Wie verständigten sich die Indianer untereinander?
Aus dem Südwesten kamen die kleinen, gedrungenen Comanchen herangeprescht, wie verwachsen mit ihren Pferden. Aus derselben Richtung zogen auch die Kiowas und Kiowa-Apachen heran, die auf ihren Ponys etwas größer und weniger füllig wirkten.

Aus dem Nordosten näherten sich die stolzen und vornehmen Cheyennes, die Aristokraten der Ebene. Nicht weit hinter ihnen folgten die Arapahos, die Poeten der Prärien, von ernster Haltung und würdigem Auftreten.

Im Sommer des Jahres 1840 trafen sich ihre Abgesandten zu einer zeremoniellen Ratsversammlung am Arkansas, ungefähr einhundertzehn Kilometer östlich von Bent’s Fort, und schlossen Frieden untereinander.
Dank der Vielsprachigkeit ihrer Häuptlinge und der überall auf den Plains verbreiteten Zeichensprache konnten die vier Völker, die sich in fünf verschiedenen Sprachen ausdrückten, eine Verständigung erzielen. Allein dieses Beispiel zeugt schon zur Genüge von der sprachlichen Zersplitterung der nordamerikanischen Indianernationen. Zur Zeit der Entdeckung der Neuen Welt umfassten sie ungefähr zehn Millionen Menschen und redeten etwa 550 unterschiedliche Sprachen, wovon die meisten sich noch zusätzlich in zahlreiche Dialekte aufgliederten. Ein Sprachengewirr wie einst beim Turmhau zu Babel entstand in Nordamerika infolge einer unaufhörlichen, die Jahrtausende überdauernden Völkerwanderung.
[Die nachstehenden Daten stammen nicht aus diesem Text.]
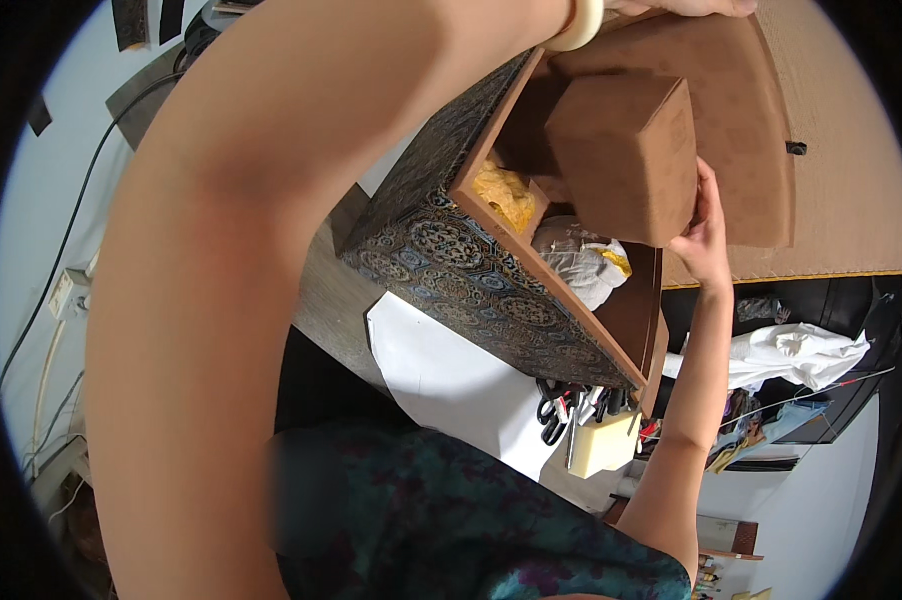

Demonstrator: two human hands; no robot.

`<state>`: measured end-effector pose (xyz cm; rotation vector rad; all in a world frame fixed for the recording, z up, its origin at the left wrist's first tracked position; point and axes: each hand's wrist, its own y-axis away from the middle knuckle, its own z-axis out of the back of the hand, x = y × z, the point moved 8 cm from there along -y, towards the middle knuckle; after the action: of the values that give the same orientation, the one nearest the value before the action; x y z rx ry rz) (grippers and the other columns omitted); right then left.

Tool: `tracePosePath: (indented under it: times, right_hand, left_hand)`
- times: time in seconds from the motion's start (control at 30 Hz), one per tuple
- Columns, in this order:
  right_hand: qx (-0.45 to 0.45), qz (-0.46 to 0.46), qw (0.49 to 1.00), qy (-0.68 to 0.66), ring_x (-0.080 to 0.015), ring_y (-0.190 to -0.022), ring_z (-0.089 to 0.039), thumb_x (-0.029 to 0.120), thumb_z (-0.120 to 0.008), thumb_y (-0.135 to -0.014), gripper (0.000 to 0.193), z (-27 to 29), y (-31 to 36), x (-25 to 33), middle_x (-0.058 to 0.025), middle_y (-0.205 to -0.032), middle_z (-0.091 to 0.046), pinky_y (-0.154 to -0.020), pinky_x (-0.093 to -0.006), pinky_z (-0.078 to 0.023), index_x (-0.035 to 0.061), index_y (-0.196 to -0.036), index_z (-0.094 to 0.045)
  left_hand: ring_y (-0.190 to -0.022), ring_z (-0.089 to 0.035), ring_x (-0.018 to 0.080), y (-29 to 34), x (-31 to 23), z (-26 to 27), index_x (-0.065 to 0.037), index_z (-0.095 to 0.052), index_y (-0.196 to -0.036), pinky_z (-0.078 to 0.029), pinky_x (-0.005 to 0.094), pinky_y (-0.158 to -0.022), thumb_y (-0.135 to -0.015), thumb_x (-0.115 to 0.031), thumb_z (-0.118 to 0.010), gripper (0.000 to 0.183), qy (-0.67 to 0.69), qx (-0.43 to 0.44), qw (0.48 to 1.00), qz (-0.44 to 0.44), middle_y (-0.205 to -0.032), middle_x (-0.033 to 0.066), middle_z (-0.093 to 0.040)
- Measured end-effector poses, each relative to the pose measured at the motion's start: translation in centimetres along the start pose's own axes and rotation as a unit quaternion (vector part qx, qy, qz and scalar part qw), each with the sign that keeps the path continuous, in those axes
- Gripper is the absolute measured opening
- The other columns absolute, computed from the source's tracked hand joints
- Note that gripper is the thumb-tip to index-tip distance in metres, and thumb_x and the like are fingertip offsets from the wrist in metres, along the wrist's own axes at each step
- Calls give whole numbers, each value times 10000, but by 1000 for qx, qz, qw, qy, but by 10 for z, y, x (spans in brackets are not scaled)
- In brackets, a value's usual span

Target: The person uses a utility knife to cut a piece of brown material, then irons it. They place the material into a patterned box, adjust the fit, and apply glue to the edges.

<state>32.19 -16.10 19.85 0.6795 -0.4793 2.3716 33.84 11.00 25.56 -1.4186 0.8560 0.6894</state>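
A brown box (616, 150) with flat sides is tilted over the open mouth of a larger patterned chest (481, 290). My right hand (706, 235) grips its right lower side, the thumb at the bottom corner and the fingers along the edge. Inside the chest lie a yellow crinkled bundle (506, 195) and a clear plastic bag (581, 265) with something yellow in it. At the top edge of the view, my left hand (681, 5) is by the upper end of the brown lid panel (741, 130). Most of its fingers are cut off, so its grip does not show.
White sheet (451, 380) lies below the chest. Scissors (551, 415), pens and a pale yellow block (606, 447) stand near its lower corner. Behind are a tan board (841, 200) and a white crumpled bag (796, 355). A cable (66, 235) runs down the left side.
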Motion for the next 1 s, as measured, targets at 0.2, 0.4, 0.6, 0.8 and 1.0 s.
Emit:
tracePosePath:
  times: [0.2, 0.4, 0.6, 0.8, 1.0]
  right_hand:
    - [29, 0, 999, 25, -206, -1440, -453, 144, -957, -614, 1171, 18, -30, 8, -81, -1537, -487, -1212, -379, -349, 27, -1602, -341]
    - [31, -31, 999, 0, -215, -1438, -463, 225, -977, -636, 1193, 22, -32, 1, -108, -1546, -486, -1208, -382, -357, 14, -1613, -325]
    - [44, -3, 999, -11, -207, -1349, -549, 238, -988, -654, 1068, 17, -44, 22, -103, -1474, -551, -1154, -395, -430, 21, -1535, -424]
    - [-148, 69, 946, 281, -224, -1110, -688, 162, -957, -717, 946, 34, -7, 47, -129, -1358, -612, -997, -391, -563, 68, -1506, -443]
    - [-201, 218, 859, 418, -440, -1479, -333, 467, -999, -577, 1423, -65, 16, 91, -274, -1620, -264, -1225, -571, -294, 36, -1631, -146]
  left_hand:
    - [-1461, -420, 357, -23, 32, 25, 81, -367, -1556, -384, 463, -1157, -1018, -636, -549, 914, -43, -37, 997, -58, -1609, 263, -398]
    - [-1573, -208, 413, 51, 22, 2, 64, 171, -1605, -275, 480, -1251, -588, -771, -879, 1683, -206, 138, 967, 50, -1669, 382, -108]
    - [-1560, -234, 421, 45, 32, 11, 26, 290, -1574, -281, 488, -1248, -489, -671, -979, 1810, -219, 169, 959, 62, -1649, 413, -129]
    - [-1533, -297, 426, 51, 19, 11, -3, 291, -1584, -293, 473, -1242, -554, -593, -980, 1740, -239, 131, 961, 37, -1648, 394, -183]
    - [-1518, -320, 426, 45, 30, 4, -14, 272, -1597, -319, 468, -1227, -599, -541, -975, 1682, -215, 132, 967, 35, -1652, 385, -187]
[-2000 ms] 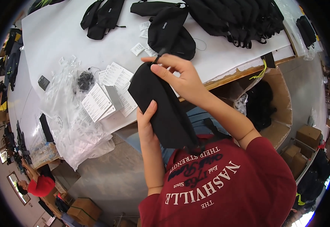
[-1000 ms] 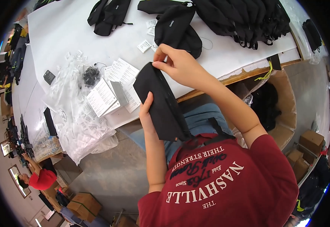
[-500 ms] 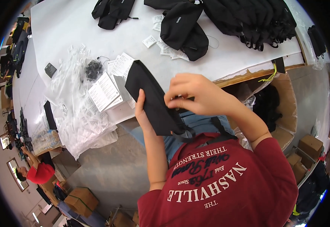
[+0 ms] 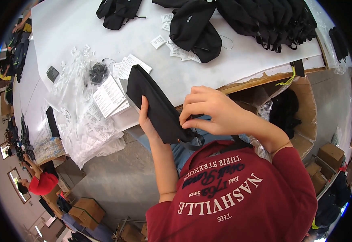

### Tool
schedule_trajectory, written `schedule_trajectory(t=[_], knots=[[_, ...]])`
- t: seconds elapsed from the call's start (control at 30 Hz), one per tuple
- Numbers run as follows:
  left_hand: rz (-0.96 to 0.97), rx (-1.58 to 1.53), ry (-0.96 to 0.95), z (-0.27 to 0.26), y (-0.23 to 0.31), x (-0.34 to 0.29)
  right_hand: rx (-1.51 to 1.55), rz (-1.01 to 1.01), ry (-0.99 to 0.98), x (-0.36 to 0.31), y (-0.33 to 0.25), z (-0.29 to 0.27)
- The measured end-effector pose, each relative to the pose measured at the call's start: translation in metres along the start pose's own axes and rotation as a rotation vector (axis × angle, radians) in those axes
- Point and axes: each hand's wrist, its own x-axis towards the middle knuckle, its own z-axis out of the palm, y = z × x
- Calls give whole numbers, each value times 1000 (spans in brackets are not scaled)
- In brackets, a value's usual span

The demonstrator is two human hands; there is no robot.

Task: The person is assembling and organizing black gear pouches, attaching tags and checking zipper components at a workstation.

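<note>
A slim black fabric pouch [image 4: 154, 105] is held tilted over my lap, just off the near edge of the table. My left hand [image 4: 145, 117] wraps round it from the left, thumb flat on its face. At its right edge, low down, my right hand [image 4: 208, 109] is closed in a pinch; whether the fingertips hold a zipper pull or the fabric itself is hidden. A black strap loop [image 4: 198, 142] hangs from the pouch's lower end. Printed white cards [image 4: 110, 97] lie on the table beyond my left hand.
Clear plastic bags [image 4: 85, 133] spill over the table's left edge. Several black bags [image 4: 265, 22] are heaped at the far right, and another black bag [image 4: 196, 30] lies on small white labels [image 4: 158, 41]. An open carton [image 4: 307, 105] stands below at right. A co-worker [image 4: 42, 183] is at far left.
My right hand has slid down along the pouch's right edge toward its lower end. The pouch and my left hand have shifted slightly left.
</note>
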Motion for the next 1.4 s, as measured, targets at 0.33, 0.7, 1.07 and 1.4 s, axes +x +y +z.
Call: schedule_trajectory(t=[0.33, 0.7, 1.07, 1.4], knots=[[0, -3, -87, -8, 4, 0, -3, 186, 149, -7, -8, -8], [317, 168, 58, -11, 5, -2, -114, 59, 66, -23, -1, 7], [466, 185, 149, -10, 18, -11, -153, -8, 68, -27, -18, 7], [375, 158, 4, -8, 16, -17, -49, 115, 173, -19, -21, -9]])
Ständig wechselten die nomadischen Jäger ihren Standort, splitterten sich in kleinste Gruppen auf und durchstreiften das Land in allen vier Himmelsrichtungen. Die ununterbrochenen Wanderungen führten zu einer extremen Differenzierung der indianischen Ausdrucksweise und zu einer Sprachenvielfalt, wie es sie weder in Asien noch in Europa jemals gegeben hat.
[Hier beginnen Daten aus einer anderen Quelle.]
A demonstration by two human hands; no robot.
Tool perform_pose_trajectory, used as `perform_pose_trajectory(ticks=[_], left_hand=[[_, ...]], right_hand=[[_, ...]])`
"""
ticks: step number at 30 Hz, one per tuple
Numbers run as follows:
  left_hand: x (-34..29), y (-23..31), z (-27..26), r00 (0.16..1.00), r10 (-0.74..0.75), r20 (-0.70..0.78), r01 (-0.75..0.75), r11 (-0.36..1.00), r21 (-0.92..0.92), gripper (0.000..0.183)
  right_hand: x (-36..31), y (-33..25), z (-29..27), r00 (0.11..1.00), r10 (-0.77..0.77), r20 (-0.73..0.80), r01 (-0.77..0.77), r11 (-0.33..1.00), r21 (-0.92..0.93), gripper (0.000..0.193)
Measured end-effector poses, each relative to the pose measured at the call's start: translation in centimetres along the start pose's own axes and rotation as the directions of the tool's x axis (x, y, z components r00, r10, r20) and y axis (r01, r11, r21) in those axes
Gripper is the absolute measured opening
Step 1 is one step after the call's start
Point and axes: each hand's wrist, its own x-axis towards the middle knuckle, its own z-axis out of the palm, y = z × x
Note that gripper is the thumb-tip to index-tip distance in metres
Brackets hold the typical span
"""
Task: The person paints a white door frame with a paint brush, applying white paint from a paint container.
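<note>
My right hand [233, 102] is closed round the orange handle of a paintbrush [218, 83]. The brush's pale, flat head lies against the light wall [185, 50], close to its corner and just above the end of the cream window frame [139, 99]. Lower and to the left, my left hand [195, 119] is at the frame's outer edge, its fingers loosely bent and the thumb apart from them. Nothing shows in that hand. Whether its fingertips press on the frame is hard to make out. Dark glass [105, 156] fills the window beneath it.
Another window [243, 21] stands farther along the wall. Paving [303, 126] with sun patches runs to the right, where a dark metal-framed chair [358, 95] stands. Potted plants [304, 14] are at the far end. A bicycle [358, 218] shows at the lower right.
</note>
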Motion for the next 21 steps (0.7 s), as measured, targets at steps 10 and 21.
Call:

Ein einzigartiger Sprachreichtum
Dass die Indianersprachen sich nicht im geringsten ähneln, spricht für eine etappenweise Besiedlung Nordamerikas durch nach und nach einwandernde Jägerhorden, die ihre eigene Mundart bereits aus Nordostasien mitbrachten. Seit Menschengedenken pflegten alle Völker die gesellige Unterhaltung, die in jeder Gesellschaftsform als wesentlicher Zeitvertreib galt. Gerade primitive Stämme waren vom Plaudern angetan.
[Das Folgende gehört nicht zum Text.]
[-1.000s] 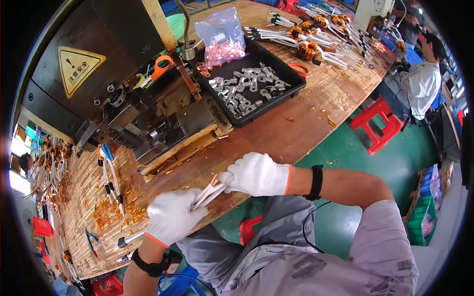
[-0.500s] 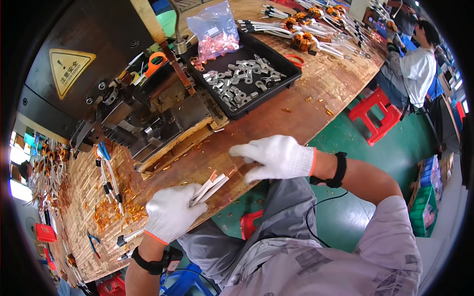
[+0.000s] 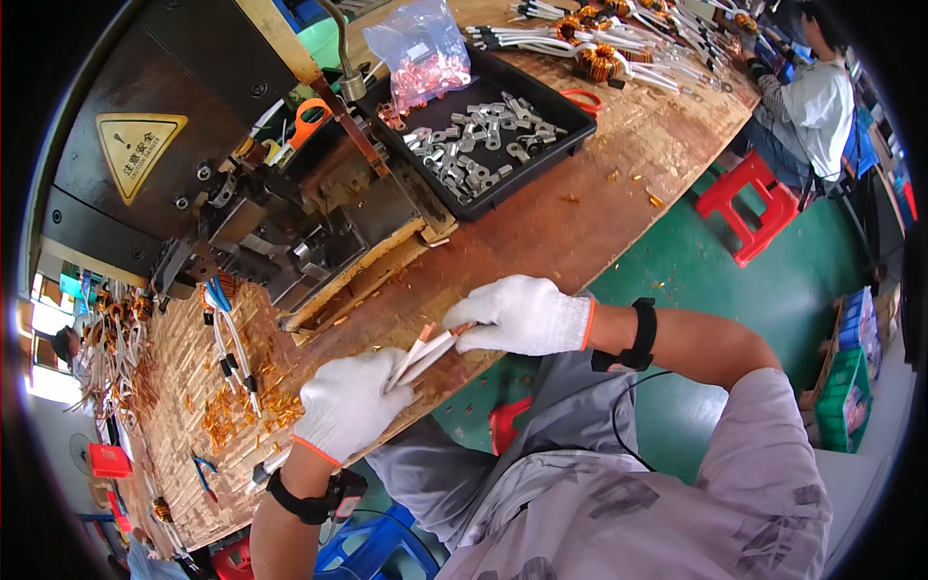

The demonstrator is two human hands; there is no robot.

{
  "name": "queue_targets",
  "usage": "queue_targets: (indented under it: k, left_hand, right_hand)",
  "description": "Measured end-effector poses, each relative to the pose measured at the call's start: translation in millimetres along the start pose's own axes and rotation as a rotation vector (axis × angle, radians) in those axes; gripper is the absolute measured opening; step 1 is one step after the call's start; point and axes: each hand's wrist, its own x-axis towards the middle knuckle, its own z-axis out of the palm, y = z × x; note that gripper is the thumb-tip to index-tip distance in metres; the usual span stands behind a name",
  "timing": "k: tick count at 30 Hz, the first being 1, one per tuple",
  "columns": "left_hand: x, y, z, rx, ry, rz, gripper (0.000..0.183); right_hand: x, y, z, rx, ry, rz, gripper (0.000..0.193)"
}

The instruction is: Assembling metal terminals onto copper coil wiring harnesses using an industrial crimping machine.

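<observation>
Both my hands wear white gloves and meet over the front edge of a wooden workbench (image 3: pixel 599 208). My left hand (image 3: pixel 346 404) grips a small bundle of white sleeved wires (image 3: pixel 422 354) that slant up to the right. My right hand (image 3: pixel 527 314) pinches the upper end of the same wires, where a bare copper tip shows. A black band sits on each wrist.
A dark press machine (image 3: pixel 193 145) with a yellow warning sticker stands at the back left. A black tray (image 3: pixel 488 135) of metal lugs and a clear bag (image 3: pixel 420 58) of copper parts lie behind. Copper scraps and wired coils (image 3: pixel 222 387) litter the left. A seated person (image 3: pixel 807 92) and a red stool (image 3: pixel 744 203) are far right.
My right hand came back from over the bench to the wire ends held by my left hand. The view has shifted slightly.
</observation>
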Motion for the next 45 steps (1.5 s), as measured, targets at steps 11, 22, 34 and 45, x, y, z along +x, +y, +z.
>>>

Bei ihnen konnte ein guter Redner oder Geschichtenerzähler großen Einfluss ausüben. So ist es nicht verwunderlich, dass die asiatischen Neuankömmlinge auf amerikanischem Boden im Laufe der Jahrtausende einen Sprachreichtum schufen, der auf der ganzen Erde einzigartig sein dürfte, und sich eine abwechslungsreiche mündliche Überlieferung an Heldengedichten, Zauberformeln und Dramen zulegten.
Obwohl der amerikanische Forscher Joseph Mahan aus sprachlichen Verbindungen herausgefunden haben will, dass die Angehörigen einiger heute in Oklahoma lebender Stämme von asiatischen Völkern abstammen, die vor mehr als fünftausend Jahren blühende Zivilisationen an den Ufern des Indus entwickelten, bestreiten die meisten Sprachwissenschaftler nach wie vor die Existenz von Ähnlichkeiten zwischen den indianischen und den asiatischen Sprachen. Nur die hohen Schnalzlaute, die bei mehreren Indianervölkern des Nordwestens vorkommen, würden ganz entfernt das Chinesische in Erinnerung rufen.